8. Section 157 of the Evidence Act reads as under :

"157. In order to corroborate the testimony of a witness, any former statement made by such witness relating to the same fact, at or about the time when the fact took place, or before any authority legally competent to investigate the fact, may be proved." The import of this Section was examined and explained in considerable detail in State of Tamil Nadu v. Suresh & Anr. (1998) 2 SCC 372 and paragraphs 26 to 28 of the reports are being reproduced below :

"26. The section envisages two categories of statements of witnesses which can be used for corroboration. First is the statement made by a witness to any person "at or about the time when the fact took place". The second is the statement made by him to any authority legally bound to investigate the fact. We notice that if the statement is made to an authority competent to investigate the fact such statement gains admissibility, no matter that it was made long after the incident. But if the statement was made to a non-authority it loses its probative value due to lapse of time. Then the question is, within how much time the statement should have been made ? If it was made contemporaneous with the occurrence the statement has a greater value as res gestae and then it is substantive evidence. But if it was made only after some interval of time the statement loses its probative utility as res gestae, still it is usable, though only for a lesser use.

27. What is meant by the expression "at or about the time when the fact took place"? There can be a narrow view that unless such a statement was made soon after the occurrence it cannot be used for corroboration. A broader view is that even if such statement was made within a reasonable proximity of time still such statement can be used for corroboration. The legislature would not have intended to limit the time factor to close proximity though a long distance of time would deprive it of its utility even for corroboration purposes.

28. We think that the expression "at or about the time when the fact took place" in Section 157 of the Evidence Act should be understood in the context according to the facts and circumstances of each case. The mere fact that there was an intervening period of a few days, in a given case, may not be sufficient to exclude the statement from the use envisaged in Section 157 of the Act.
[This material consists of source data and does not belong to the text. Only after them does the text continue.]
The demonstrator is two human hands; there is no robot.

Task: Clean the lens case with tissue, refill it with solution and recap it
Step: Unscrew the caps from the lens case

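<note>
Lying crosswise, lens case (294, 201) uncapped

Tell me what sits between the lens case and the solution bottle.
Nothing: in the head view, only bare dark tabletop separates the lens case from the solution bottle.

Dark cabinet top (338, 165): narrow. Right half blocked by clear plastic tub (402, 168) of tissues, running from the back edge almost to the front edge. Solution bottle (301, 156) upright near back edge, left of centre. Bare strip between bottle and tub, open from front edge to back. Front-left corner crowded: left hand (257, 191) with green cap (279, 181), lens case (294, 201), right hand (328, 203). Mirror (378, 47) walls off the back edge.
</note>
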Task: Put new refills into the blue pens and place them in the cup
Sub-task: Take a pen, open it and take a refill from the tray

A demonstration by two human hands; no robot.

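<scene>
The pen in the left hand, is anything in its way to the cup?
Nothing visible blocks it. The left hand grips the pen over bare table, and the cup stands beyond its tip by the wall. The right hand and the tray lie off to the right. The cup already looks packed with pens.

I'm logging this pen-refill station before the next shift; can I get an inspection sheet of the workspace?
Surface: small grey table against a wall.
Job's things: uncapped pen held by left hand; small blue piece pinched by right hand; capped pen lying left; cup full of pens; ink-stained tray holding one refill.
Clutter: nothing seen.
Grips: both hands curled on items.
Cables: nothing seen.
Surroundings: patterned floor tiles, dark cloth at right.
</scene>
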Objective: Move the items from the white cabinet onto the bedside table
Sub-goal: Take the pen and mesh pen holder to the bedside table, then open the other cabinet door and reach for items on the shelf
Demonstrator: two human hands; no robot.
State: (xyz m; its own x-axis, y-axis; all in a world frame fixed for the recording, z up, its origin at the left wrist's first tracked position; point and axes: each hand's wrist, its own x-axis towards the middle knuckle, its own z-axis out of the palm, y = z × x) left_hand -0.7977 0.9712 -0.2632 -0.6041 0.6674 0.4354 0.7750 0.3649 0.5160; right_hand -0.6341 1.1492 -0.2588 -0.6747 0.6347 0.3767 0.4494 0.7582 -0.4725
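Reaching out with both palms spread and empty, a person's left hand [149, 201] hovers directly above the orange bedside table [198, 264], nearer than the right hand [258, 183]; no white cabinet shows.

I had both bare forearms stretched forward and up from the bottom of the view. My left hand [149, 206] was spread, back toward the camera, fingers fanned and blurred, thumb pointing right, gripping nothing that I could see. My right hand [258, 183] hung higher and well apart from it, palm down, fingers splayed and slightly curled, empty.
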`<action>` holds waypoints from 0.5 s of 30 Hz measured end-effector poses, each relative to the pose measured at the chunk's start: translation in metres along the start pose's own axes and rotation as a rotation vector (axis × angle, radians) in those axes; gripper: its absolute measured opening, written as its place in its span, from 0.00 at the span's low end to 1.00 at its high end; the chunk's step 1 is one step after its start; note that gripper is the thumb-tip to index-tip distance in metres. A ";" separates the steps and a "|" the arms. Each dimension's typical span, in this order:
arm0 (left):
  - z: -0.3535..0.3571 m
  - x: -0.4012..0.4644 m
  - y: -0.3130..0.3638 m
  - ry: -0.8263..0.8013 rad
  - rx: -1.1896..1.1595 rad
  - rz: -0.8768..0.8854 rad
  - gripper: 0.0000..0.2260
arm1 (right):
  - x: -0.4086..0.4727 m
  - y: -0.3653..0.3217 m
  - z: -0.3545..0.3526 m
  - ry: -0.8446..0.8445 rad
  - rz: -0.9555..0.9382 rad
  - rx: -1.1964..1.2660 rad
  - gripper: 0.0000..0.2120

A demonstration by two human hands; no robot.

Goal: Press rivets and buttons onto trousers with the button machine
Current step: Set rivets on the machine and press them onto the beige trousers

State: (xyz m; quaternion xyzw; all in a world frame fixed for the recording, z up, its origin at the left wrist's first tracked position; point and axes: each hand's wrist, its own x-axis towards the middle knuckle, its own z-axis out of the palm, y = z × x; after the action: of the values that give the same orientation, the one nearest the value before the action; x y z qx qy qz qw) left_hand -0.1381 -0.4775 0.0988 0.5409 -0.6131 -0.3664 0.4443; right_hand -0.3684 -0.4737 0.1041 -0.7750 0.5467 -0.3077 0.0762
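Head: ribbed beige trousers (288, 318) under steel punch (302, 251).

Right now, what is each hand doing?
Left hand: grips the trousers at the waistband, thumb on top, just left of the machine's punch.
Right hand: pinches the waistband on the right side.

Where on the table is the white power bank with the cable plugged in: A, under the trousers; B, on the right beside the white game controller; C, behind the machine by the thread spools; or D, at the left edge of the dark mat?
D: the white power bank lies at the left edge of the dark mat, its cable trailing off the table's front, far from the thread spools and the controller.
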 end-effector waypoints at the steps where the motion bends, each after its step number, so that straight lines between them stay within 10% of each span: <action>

The test to be adopted, therefore, is that : Did the witness have the opportunity to concoct or to have been tutored ? In this context the observation of Vivian Bose, J. in Rameshwar v.

State of Rajasthan AIR 1852 SC 54 is apposite :

"There can be no hard and fast rule about the 'at or about' condition in Section 157. The main test is whether the statement was made as early as can reasonably be expected in the circumstances of the case and before there was opportunity for tutoring or concoction." (emphasis supplied)"

9. In Smt. Chander Kala v. Ram Kishan & Anr. AIR 1985 SC 1268, an incident which took place on 10th March was narrated by the victim to some of her colleagues on 11th March and it was held that the testimony of her colleagues was admissible under Section 157 of the Evidence act and could be used for the purpose of seeking corroboration to the testimony of the victim. Thus, the testimony of PW.5 Arjun Prasad who had reached immediately after the incident had happened and to whom PW.12 Sidheshwar Prasad had narrated the incident and the role played by the three appellants in causing the death of his brother by firing upon him lends complete corroboration to the testimony of PW.12 Sidheshwar Prasad.

10. No infirmity of any kind has been pointed out in the testimony of PW.12 Sidheshwar Prasad, who is the brother of the deceased. His going along with his brother for the purpose of bringing timber is most natural.

There is substantial corroboration to his testimony by the statements of PW3 Karu Beldar and PW.5 Arjun Prasad. His version of the incident is consistent with medical evidence on record. In these circumstances, we have no hesitation in holding that the prosecution has established the participation of the appellants in the crime in question beyond any reasonable doubt. We do not find any error or illegality in the findings recorded by the trial Court and also by the High Court. The appeal is accordingly dismissed. The appellants shall undergo the sentences as awarded by the Second Additional Sessions Judge, Hilsa, Nalanda.